Worth a listen. A powerful speech from Mark Carney, Canadian Prime Minister, at the World Economic Forum in Davos 🇨🇦

“The power of the less powerful begins with honesty.”

“Every day we are reminded that we live in an era of great power rivalry. That the rules-based order is fading. That the strong do what they can, and the weak suffer what they must.”

“The system persists not through violence alone, but through the participation of ordinary people in rituals they privately know to be false.”

“You cannot ‘live within the lie’ of mutual benefit through integration when integration becomes the source of your subordination.”

This isn’t just a geopolitical argument.

It cuts straight into how we show up domestically.

When politicians and leaders rebrand, return, and repeat cycles of division and greed after wreaking havoc across our communities, that too becomes a ritual — one we are quietly expected to accept.

It reaches into the everyday.

The school run, when your children ask whether World War 3 is about to break out.
The upside-down flags on lampposts.
The slow normalisation of fear, anger, and fragility.

This is not normal.
And it’s not okay.

Our communities are fragile — and they need protecting every day.

Every act of kindness is power.

Every principled “no” from the brave few becomes solidarity for those who feel unable to speak.
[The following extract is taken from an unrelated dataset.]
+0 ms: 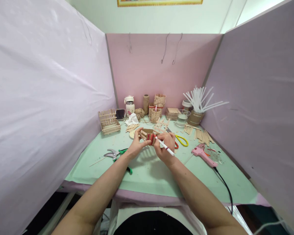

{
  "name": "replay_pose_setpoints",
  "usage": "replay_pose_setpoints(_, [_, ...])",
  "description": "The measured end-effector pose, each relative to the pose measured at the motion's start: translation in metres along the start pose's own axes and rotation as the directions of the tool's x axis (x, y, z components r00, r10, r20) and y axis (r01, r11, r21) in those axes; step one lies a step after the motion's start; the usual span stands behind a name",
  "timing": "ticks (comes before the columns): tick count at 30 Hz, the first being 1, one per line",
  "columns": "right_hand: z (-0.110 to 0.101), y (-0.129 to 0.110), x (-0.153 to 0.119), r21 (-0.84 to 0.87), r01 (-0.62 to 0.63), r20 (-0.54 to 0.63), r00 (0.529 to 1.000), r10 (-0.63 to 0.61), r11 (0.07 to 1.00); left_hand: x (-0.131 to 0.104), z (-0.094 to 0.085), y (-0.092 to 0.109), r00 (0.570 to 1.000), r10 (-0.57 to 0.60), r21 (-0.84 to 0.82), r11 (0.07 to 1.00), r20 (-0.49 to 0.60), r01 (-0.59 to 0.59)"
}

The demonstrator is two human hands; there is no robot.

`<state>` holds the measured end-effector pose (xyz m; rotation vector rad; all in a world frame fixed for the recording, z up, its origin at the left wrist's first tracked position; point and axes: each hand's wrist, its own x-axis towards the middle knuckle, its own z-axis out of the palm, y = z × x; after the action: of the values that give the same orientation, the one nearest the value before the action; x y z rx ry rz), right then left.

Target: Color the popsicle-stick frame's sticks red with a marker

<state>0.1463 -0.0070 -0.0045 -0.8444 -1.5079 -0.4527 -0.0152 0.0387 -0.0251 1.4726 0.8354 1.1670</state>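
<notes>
My left hand point(137, 143) is closed around the left side of a small craft-stick box point(148, 133), held above the table. Part of the box's front is coloured red point(151, 138). In my right hand point(167, 143) is a white marker pen point(165, 146), gripped like a pencil, its tip at the red part. My right fingers are close against the box's right side. Partly behind my right hand lie scissors with yellow and red handles point(182, 140). Green-handled pruning shears point(115, 154) lie beneath and left of my left forearm.
A pink glue gun point(204, 156) with a black cable lies at right. Behind stand a water bowl point(182, 119), a pot of white glue sticks point(196, 117), loose craft sticks point(203, 135), a stick-built rack point(109, 123), a white-lidded jar point(129, 106) and twine point(139, 113). Cloth-covered walls enclose three sides.
</notes>
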Motion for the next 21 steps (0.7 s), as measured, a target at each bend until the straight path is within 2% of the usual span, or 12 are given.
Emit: replay_pose_setpoints(21, [-0.0018,-0.0007,0.0014,-0.027,-0.001,-0.002,1.000,0.001,1.000,-0.0007,0.0000,0.0004,1.000,0.003,0.010,1.000,0.003,-0.003])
Community power is not nothing.
Our neighbourhoods are what we build together — and what we choose to stand up for.

They are the frontline of everything:
from checking in on an elderly neighbour
to the foundations of national resilience and defence.

So this is the work.
Pay attention. Name what isn’t working. Refuse the easy lie.
Stand with others when it would be simpler to stay quiet.

Because the future won’t be shaped only in conference halls or capitals — it will be shaped in our streets, schools, workplaces, and communities, by what we choose to accept, and what we choose to resist.